WASHINGTON, July 26 (Xinhua) -- U.S. economic growth slowed to 2.1 percent in the second quarter, the U.S. Department of Commerce said Friday, as projections point to further slowdown through next year.
The rate is a remarkable slowdown from the 3.1-percent expansion in the previous quarter.
While the growth was mainly driven by consumer and government spending, gains were offset by negative contributions from gross private domestic investment, which witnessed a drastic decline of 5.5 percent, the worst since the fourth quarter of 2015.
The growth rate of current-dollar personal income stood at 244.2 billion U.S. dollars, dropping from 269.8 billion dollars in the first quarter.
The Commerce Department also issued revisions of economic growth data over the past five years. After revision, full-year 2018 GDP growth was 2.9 percent, falling below the administration's 3-percent target.
Fed Chairman Jerome Powell told U.S. lawmakers earlier this month that concerns about the lack of momentum in global growth and uncertainties around trade tensions "continue to weigh on the U.S. economic outlook."
The latest U.S. economic data came as the International Monetary Fund (IMF) on Tuesday warned of the negative effect of tariffs on economy.

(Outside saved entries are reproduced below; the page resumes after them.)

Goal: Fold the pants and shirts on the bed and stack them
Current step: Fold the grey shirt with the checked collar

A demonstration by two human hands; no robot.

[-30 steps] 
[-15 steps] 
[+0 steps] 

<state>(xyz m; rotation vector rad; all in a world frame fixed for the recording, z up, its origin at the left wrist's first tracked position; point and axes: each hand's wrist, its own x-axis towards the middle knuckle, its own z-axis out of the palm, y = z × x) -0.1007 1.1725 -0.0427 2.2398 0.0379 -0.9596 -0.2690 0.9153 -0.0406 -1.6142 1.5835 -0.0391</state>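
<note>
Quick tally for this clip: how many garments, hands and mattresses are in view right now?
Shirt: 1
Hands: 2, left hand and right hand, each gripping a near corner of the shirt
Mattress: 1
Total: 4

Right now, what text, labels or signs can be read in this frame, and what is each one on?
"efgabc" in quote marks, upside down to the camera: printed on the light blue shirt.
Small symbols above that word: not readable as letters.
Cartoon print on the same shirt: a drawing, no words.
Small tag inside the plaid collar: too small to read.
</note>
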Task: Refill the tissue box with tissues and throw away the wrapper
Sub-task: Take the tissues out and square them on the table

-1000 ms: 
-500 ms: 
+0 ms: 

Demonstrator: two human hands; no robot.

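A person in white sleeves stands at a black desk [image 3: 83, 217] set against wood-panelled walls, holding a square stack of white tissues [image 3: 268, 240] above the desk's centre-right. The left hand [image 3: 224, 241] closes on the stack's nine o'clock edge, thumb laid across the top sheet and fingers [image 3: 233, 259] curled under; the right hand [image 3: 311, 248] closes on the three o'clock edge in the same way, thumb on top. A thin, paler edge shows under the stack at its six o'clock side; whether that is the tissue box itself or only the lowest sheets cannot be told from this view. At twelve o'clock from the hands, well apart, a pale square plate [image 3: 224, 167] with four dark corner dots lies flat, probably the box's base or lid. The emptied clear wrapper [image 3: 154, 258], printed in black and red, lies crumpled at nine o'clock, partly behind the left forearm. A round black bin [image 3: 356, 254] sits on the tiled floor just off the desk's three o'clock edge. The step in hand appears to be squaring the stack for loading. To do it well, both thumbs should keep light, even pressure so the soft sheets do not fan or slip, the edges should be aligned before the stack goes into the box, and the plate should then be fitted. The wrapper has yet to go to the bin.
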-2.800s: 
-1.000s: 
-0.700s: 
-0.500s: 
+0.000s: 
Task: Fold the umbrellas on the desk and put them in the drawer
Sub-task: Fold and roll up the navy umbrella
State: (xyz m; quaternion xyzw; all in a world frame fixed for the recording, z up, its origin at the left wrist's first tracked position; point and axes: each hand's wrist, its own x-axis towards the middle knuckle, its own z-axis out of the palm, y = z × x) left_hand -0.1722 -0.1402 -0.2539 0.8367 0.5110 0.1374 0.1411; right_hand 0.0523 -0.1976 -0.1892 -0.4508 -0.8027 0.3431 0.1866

One of the "pressing needs" in terms of policy priorities, the IMF said, is to reduce trade and technology tensions.
"Specifically, countries should not use tariffs to target bilateral trade balances," it said.
Joseph Gagnon, senior fellow at the Peterson Institute for International Economics, told Xinhua that higher tariffs on imports from U.S. trading partners are downside risks to the U.S. economy.
It could get worse if the U.S. administration "slaps a lot more tariffs on a lot more countries," he said. "That would be a risk to the U.S. economy, and then to the world soon."
Meanwhile, data released by U.S. Commerce Department showed that the core personal consumption expenditures price index, an inflation gauge preferred by the Federal Reserve that excludes the volatile food and energy prices, increased 1.8 percent, continuing to undershoot the Fed's 2-percent inflation target.
The current federal funds rate is set in a target range of 2.25 percent to 2.5 percent. However, Powell had signalled a loosening of monetary policy.
CME Group's FedWatch Tool showed that the market is pricing in a 100 percent chance of a rate cut at the Fed's upcoming policy meeting on July 30-31.
However, Gagnon cautioned that the markets "may be a little carried away" on an immediate Fed rate cut.
According to Gagnon, there is a 70-percent chance that the central bank will adopt a "small rate cut" at the upcoming policy meeting.
"To say it's a done deal seems extreme," Gagnon told Xinhua.